The ‘Third Trading Partner’

The result of these intensifying tax mandates means organizations must approach tax authorities as, what Van Der Valk described as, the “third trading partner,” a figure that is now a critical part of the procurement process, and of the buyer-supplier relationship.

To support that addition to the supply chain, though, data integration is essential. Van Der Valk said the market is moving toward the requirement of real-time tax checks in many areas of the enterprise, including accounts payable, enterprise resource planning (ERP), order-to-cash, procure-to-pay and supply chain management systems.

“Now, all of these systems and processes must be in perfect alignment to ensure there are no gaps or discrepancies that will trigger government scrutiny, or stop supply chains from moving,” he said.

The constant fluctuation of tax authorities’ specifications and regulations makes achieving this level of data integration, and tax compliance overall, even more difficult.

Globalizing supply chains adds an extra layer of complexity, of course. Today, organizations will often approach this challenge by enabling local authorities to link into vendors’ systems directly — in essence, letting their suppliers handle the compliance burden. Van Der Valk warned that this could backfire, leading to a “patchwork” of siloed processes and local systems.

Audit Targets

The digitization of procure-to-pay processes, and of tax authorities’ regulatory efforts, has cracked open organizations’ compliance risk exposure even further.

“Think about all of those invoices that companies have digitized over the past decade,” said Van Der Valk. “They are now audit targets.”

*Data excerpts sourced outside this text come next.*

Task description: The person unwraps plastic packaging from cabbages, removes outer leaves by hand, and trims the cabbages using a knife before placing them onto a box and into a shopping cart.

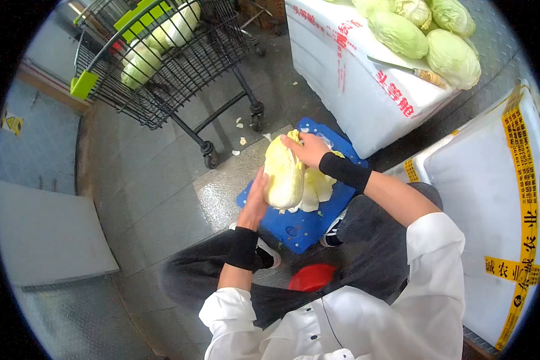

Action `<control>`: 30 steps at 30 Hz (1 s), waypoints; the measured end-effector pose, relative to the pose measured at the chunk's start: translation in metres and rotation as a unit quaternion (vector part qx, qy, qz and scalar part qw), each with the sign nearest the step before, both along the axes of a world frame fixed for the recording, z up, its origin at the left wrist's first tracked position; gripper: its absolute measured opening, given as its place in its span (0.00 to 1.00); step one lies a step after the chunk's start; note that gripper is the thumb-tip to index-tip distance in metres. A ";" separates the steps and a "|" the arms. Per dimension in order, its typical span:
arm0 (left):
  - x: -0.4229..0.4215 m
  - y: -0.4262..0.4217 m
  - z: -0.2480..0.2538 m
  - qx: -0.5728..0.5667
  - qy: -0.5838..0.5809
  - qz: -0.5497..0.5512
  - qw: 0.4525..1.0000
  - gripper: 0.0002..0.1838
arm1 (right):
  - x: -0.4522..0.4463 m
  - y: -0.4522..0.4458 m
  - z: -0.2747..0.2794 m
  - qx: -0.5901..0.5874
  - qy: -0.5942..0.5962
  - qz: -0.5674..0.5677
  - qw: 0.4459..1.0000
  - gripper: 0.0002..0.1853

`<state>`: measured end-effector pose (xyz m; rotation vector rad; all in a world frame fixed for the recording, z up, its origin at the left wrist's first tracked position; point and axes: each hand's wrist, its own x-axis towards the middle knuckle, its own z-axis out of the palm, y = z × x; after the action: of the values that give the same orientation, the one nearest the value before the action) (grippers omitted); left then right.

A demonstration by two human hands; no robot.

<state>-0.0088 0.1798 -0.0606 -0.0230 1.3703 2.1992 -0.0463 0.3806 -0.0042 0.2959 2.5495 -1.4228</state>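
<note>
A pale yellow napa cabbage (284, 180) is held upright above a blue mat (288, 231) on the floor. My left hand (257, 198) is closed around its left side, low down. At its upper right, my right hand (309, 149) has its fingers on the leafy top; the thumb side is partly hidden. Loose cabbage leaves (317, 189) lie on the mat just beneath and to the right of the cabbage. Both wrists wear black bands.
A black wire shopping cart (162, 90) with napa cabbages stands at upper left. On a white foam box (342, 72) at upper right lie round cabbages (453, 57) and a knife (411, 69). A red stool or basin (313, 278) sits between my legs; another white box (480, 180) is at right.
</note>
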 end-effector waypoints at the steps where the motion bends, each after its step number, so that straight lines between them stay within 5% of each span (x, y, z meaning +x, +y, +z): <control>1: 0.003 -0.002 -0.008 -0.049 0.045 -0.017 0.998 0.32 | 0.001 0.000 0.000 -0.006 -0.014 0.008 1.000 0.38; 6: 0.004 -0.015 -0.021 -0.027 -0.010 -0.011 1.000 0.33 | 0.005 0.001 0.011 -0.133 -0.014 0.026 0.991 0.35; 12: 0.001 -0.019 -0.045 0.193 -0.143 0.000 0.971 0.35 | -0.006 0.010 0.035 -0.013 0.129 0.074 0.989 0.18; 14: 0.003 -0.015 -0.040 0.192 -0.141 0.013 0.971 0.35 | -0.002 0.008 0.042 -0.106 0.070 0.042 0.991 0.18; 17: 0.009 -0.005 -0.018 0.131 -0.124 0.056 0.982 0.35 | -0.003 0.010 0.036 -0.006 0.148 0.010 0.989 0.17; 23: 0.003 -0.007 -0.016 0.146 -0.107 0.144 0.973 0.35 | 0.004 0.002 0.028 -0.069 0.198 -0.117 0.971 0.17; 30: -0.007 -0.018 -0.008 0.232 -0.154 0.257 0.925 0.35 | 0.036 -0.022 0.038 -0.168 0.299 0.006 0.939 0.13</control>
<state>-0.0157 0.1615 -0.0687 -0.5894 0.6924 2.7516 -0.0102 0.3589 0.0340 -0.2520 2.6383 -2.1708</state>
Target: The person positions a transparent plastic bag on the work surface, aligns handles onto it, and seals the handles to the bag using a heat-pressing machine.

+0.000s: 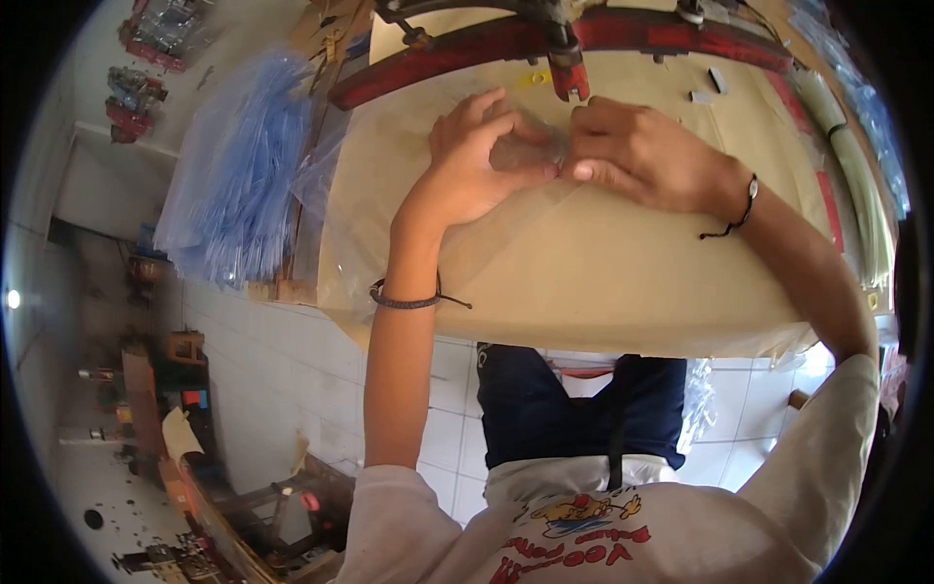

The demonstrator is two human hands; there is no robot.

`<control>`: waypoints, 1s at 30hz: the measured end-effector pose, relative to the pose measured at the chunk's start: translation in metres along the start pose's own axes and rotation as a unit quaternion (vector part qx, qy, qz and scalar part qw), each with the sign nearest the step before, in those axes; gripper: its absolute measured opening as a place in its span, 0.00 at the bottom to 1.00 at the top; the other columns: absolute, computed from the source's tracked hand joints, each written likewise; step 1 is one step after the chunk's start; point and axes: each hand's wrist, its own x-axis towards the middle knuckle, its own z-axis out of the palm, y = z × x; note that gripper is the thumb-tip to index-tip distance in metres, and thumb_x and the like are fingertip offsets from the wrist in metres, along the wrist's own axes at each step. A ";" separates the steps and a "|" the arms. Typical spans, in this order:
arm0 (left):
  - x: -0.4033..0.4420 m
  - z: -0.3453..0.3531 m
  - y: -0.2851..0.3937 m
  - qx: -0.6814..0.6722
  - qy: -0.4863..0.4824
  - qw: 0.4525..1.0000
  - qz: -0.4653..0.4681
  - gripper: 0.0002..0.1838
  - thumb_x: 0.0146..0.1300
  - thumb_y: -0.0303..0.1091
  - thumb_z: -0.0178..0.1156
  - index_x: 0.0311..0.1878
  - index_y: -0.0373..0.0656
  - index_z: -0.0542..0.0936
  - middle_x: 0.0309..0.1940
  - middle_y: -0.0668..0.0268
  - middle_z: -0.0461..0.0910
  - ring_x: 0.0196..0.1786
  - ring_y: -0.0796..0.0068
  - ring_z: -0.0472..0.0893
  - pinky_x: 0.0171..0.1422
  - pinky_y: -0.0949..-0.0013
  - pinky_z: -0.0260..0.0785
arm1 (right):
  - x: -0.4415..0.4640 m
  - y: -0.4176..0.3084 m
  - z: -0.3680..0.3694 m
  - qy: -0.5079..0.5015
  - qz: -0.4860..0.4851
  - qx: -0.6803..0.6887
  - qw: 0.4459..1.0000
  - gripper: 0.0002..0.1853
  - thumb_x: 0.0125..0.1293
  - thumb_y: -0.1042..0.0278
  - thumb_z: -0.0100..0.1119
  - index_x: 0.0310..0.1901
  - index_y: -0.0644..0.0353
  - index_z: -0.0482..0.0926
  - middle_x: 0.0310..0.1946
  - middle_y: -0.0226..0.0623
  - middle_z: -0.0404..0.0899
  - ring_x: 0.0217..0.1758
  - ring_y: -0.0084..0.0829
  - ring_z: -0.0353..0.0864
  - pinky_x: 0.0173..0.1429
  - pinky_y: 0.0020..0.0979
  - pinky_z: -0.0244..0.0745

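My left hand point(474, 161) is over the paper-covered table, its thumb and fingers curved and closing on a clear plastic sheet point(520, 216). Right beside it, my right hand point(642, 156) is curled, with thumb and index finger pinching the sheet's edge near the left fingertips. The plastic is thin and see-through, so its outline is hard to follow; it spreads toward the table's left side. Just beyond both hands, the red tip of a press-like tool point(572, 83) points down from a red metal frame point(457, 54).
A thick stack of bluish plastic sheets point(243, 175) lies at the left. A yellow ring point(538, 78) and small dark and grey blocks point(718, 80) sit on the brown paper point(623, 282). A tied pale bundle point(846, 165) runs along the right edge.
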 end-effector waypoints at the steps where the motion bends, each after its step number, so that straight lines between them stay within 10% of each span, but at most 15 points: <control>1: 0.000 -0.001 0.001 0.022 0.000 1.000 0.012 0.21 0.57 0.50 0.75 0.51 0.54 0.86 0.74 0.51 0.66 0.79 0.49 0.60 0.81 0.48 0.46 | 0.000 -0.002 -0.001 0.008 -0.014 -0.007 1.000 0.18 0.78 0.54 0.53 0.48 0.61 0.82 0.44 0.43 0.81 0.48 0.45 0.80 0.55 0.45 0.76; 10: 0.003 -0.005 -0.024 -0.221 0.206 0.953 0.002 0.13 0.66 0.33 0.66 0.51 0.41 0.82 0.45 0.56 0.86 0.49 0.55 0.84 0.59 0.60 0.76 | -0.009 -0.035 0.007 -0.031 -0.015 -0.064 0.997 0.23 0.71 0.61 0.61 0.64 0.64 0.78 0.65 0.45 0.77 0.68 0.43 0.76 0.71 0.43 0.70; 15: -0.094 -0.080 0.083 0.043 0.164 0.985 -0.016 0.11 0.68 0.24 0.59 0.51 0.40 0.84 0.46 0.58 0.85 0.51 0.56 0.84 0.59 0.62 0.75 | -0.003 -0.053 -0.012 -0.092 0.024 -0.063 0.994 0.29 0.77 0.56 0.53 0.70 0.70 0.70 0.73 0.52 0.68 0.78 0.48 0.65 0.78 0.44 0.59; 20: -0.184 -0.094 0.120 0.237 0.330 0.914 -0.001 0.16 0.62 0.22 0.60 0.53 0.40 0.85 0.51 0.57 0.85 0.58 0.54 0.83 0.63 0.52 0.74 | -0.003 -0.051 -0.011 -0.100 0.032 -0.065 0.992 0.29 0.78 0.55 0.52 0.70 0.71 0.70 0.74 0.53 0.67 0.78 0.48 0.64 0.80 0.45 0.57; 26: -0.217 -0.024 0.103 0.281 0.112 0.949 -0.086 0.32 0.61 0.32 0.68 0.69 0.37 0.75 0.73 0.56 0.71 0.77 0.51 0.66 0.81 0.48 0.57 | -0.007 -0.046 0.000 -0.048 0.018 -0.087 0.995 0.29 0.75 0.56 0.56 0.68 0.69 0.71 0.70 0.51 0.71 0.76 0.46 0.67 0.75 0.45 0.63; 30: -0.227 -0.013 0.058 0.268 0.131 0.946 -0.125 0.42 0.63 0.34 0.69 0.77 0.36 0.63 0.80 0.55 0.59 0.81 0.49 0.58 0.83 0.47 0.53 | -0.007 -0.049 -0.001 -0.059 0.029 -0.073 0.995 0.29 0.75 0.56 0.57 0.70 0.68 0.69 0.72 0.52 0.69 0.77 0.46 0.66 0.76 0.46 0.61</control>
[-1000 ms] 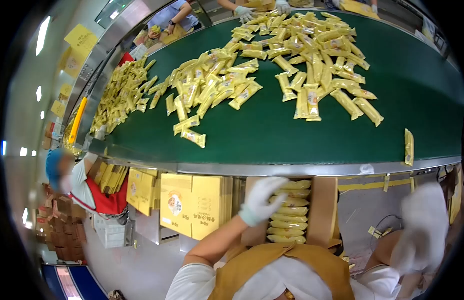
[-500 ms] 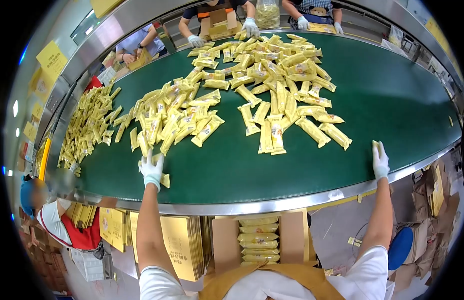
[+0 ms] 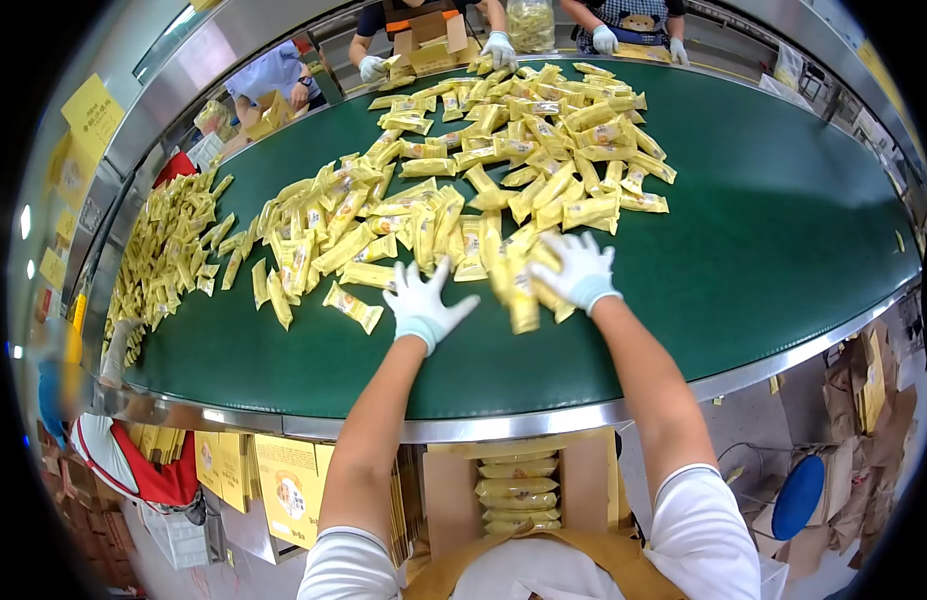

Tax regulators can trace organizations’ financial activity back years, and impose penalties that range from fines to forced shutdown of company operations, he added. Due to the awareness of the full risk of tax noncompliance in the procurement process, businesses are facing major risks — including the threat of “losing control over their own digital transactions.”

These tax mandates are, in essence, forcing organizations to move forward in their digitization efforts by adopting eInvoicing and electronic data capabilities. While that can be viewed as a challenge, businesses can see that requirement as an opportunity.

In the case of cross-border tax compliance, for instance, taking a global approach means a business can deploy real-time data integrations and controls over their financial information to not only maintain compliance across borders, but to further their own digital transformations, said Van Der Valk. Tax burdens also present an open door for organizations to knock down siloes and promote cross-department collaboration, too.

Today, and in the years ahead, there will be a “mission-critical responsibility” to take a proactive stance on tax compliance, or face financial and operational losses. Yet, beyond maintaining compliance, this “paradigm shift,” Van Der Valk noted, presents the chance to transform procure-to-pay operations for the better.

“Tax should not be dictating how you run your business,” he said.